History of Kollam city Police
DPO Building at Mundakkal road, Kollam.
Kerala Police, in its present form, dates back to 1956 when the state itself was created in the course of re-organization of states following the independence of India in 1947. In the pre-independence era, the region consisted of the princely states of Travancore and Cochin, and the Malabar region that came under the erstwhile province of Madras. Although the princely states did have their traditional forms of policing all along, the semblance of a modern police force was created in the late 19th century under the British rule. Oliver H. Bensley became the first Superintendent of Police for the state of Travancore in 1881. As the organization grew, Khan Bahadur Sayyid Abdul Karim Suhrawardy became the first Inspector General of Police of Travancore in 1938. The state of Cochin got its first IGP in 1942. The IGP of Malabar was based at Madras. Many of the handwritten records and the weaponry used by the police force over a century ago survive to this date and provide an interesting peep into the past of the organization, the way it functioned and the society it served.
Kollam (Anglicised name: Quilon, pronounced koy-lon) is a city in the Indian state of Kerala. The city is situated about 71 kilometres (44 mi) north of the state capital, Thiruvananthapuram. It is the headquarters of the Kollam district. Kollam is the fourth largest city in Kerala and is known for cashew processing and coir manufacturing. The city lies on the shores of Ashtamudi Lake. It is the southern gateway to the Kerala Backwaters of Kerala and is a prominent tourist destination.
Kollam was formerly called Quilon and Tarsish. During the rule of the Travancore monarchy in southern Kerala, Kollam was the focal point of trade. Today, Kollam is a major business and commercial centre in the central Travancore region of Kerala. Quilon or Kollam , an old sea port town on the Arabian coast , stands on the Ashtamudi lake.

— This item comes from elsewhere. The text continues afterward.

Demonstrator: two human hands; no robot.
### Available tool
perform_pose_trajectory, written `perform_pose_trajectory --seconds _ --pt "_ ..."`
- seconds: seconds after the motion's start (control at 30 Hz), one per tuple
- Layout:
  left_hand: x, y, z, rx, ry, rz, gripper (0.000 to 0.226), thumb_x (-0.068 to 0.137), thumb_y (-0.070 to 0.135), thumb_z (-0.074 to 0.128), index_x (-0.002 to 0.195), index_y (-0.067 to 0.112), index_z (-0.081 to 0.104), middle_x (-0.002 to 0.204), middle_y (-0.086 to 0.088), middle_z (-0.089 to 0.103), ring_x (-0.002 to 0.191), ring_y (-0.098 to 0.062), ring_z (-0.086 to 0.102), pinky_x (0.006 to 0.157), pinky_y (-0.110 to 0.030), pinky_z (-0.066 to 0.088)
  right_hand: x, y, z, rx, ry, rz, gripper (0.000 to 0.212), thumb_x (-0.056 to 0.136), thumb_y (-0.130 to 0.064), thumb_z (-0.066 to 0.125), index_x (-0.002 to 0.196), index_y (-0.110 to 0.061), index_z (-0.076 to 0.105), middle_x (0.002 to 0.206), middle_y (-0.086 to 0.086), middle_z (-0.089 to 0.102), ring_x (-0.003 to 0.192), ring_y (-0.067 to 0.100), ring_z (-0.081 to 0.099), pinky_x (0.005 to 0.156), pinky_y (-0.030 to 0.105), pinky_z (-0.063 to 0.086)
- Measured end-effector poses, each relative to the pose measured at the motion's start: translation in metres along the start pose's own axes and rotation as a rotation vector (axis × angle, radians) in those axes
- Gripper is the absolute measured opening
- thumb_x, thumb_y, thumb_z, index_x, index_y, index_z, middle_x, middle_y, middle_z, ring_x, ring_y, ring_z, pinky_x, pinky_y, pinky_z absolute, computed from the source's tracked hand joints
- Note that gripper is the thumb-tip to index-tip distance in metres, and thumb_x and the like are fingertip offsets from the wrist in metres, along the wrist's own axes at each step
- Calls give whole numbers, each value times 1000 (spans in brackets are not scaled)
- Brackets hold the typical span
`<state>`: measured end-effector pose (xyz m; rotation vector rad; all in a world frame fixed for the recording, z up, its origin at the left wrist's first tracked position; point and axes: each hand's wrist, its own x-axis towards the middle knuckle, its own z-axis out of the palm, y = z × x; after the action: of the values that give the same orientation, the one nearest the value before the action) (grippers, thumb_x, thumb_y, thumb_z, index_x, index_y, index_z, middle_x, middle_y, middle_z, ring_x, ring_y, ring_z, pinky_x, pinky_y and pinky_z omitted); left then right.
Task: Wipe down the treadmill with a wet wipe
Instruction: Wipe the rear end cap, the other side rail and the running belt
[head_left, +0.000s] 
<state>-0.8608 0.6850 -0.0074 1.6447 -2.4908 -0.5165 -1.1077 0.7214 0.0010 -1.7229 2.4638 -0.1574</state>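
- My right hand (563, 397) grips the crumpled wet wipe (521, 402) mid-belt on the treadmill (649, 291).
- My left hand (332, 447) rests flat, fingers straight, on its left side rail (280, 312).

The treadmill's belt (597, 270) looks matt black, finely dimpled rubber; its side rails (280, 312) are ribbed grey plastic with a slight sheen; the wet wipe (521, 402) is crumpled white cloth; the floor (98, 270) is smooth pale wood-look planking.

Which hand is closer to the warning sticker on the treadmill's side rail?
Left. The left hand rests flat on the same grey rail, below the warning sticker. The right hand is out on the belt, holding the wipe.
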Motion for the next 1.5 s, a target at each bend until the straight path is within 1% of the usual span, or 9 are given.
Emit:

Kollam , the erstwhile Desinganadu, had a sustained commercial reputation from the days of the Phoenicians and the Romans. Fed by the Chinese trade, it was regarded by Ibn Batuta, as one of the five ports , which he had seen in the course of his travels during a period of twenty four years, in the 14th century.
New DPO Building , Kollam.
Velu Thampi Dalawa of Travancore, did much for the improvement of the Kollam town. He build new bazaars and invited merchants from Madras and Thirunelveli to settle here. Kollam later became the capital of the enlightened and liberal rulers of Desinganad. It was also the nerve center for the rebellion organized by Velu Thampi against the British.
Once a city of palaces, Kollam has been known to the outside world, by the time honoured proverb, "Once you have seen Kollam you would no more need your illam Kollam is the capital of Kerala's cashew industry. Plains, mountains, lakes, lagoons and backwaters, forests, farmland and rivers make up the topography of the district. The area had trading relationships with Phoenicia and Ancient Rome. About 30 percent of the district is covered by Ashtamudi Lake, making it a gateway to the Kerala backwaters. Kollam is also known as The God's Own Capital.